The standard approach: assign unique IDs to events and track which IDs have been processed. A common implementation uses a dedicated tracking table where the event ID is enforced as unique. If an insert fails due to a duplicate key, the agent knows the event was already processed and skips it. Build this from day one. Teams that defer idempotency create technical debt that compounds with every new agent and event type.
Add Observability From the Start
Assign a correlation ID to each event chain so you can trace the full path of a request across agents. The W3C TraceContext standard propagates context via the traceparent header, and the trace ID functions as your correlation ID across services. Centralized logging with structured event data lets you reconstruct what happened when an agent produces unexpected output.
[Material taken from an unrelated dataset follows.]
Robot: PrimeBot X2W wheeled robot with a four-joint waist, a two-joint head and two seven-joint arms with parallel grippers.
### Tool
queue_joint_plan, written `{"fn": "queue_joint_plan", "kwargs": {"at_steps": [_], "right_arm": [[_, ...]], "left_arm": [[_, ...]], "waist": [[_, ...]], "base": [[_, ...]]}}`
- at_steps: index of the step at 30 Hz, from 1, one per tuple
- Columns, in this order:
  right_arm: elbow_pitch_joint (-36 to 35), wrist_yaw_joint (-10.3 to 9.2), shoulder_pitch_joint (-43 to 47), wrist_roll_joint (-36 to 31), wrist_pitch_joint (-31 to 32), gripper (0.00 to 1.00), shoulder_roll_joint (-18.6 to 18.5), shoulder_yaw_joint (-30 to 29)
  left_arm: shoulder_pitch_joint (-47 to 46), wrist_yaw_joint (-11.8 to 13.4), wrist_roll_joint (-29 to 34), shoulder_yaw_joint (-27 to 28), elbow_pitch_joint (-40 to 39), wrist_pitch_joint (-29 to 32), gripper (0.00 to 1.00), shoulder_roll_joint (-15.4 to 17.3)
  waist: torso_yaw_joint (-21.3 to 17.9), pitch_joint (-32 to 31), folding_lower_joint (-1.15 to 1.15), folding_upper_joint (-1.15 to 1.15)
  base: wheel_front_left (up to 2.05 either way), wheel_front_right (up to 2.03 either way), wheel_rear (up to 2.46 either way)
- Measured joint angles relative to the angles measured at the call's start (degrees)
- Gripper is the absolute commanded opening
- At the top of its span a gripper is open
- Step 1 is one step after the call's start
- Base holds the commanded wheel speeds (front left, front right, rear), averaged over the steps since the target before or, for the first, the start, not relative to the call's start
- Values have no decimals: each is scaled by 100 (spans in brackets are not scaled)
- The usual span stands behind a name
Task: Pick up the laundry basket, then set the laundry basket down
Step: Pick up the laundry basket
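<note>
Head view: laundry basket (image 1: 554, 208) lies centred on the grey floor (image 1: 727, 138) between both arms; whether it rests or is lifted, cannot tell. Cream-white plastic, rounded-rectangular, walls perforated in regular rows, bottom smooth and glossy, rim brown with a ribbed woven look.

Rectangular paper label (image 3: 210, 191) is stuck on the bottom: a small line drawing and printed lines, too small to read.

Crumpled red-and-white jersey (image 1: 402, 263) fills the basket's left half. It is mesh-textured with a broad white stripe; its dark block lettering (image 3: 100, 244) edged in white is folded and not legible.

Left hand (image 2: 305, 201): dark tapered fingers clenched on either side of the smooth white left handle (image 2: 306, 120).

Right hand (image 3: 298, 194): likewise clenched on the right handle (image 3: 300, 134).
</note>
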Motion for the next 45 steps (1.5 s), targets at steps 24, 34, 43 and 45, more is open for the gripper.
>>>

Tracing adds overhead, but that overhead is small compared to the hours lost debugging a distributed event chain by reading individual agent logs.
What Role Does Data Freshness Play in Event-Driven Agent Systems?
Agents don't just respond to events from other agents. They respond to changes in enterprise data: a deal stage updating in Salesforce, a document modified in Google Drive, a message posted in Slack. How those data changes become events agents can consume is a problem most teams underestimate until their agents start making decisions on stale records.
Two mechanisms matter here. Webhooks from SaaS tools provide push-based notifications for some changes. Most modern SaaS webhooks deliver the full updated record in the payload, but delivery can fail after exhausting retries, and payloads may omit unchanged fields or lack delete notifications.
CDC captures modifications at the database level by reading directly from transaction logs, such as PostgreSQL WAL or the MySQL binlog. It streams those changes as events with sub-minute latency, preserves the exact order of operations, and guarantees a complete audit trail of every change. The agent works with current data without needing to poll or make follow-up API calls.
For multi-agent systems operating across an organization's SaaS tools, the data infrastructure feeding events into the system matters as much as the event bus routing events between agents. Stale data produces stale agent decisions regardless of how well the inter-agent communication is designed.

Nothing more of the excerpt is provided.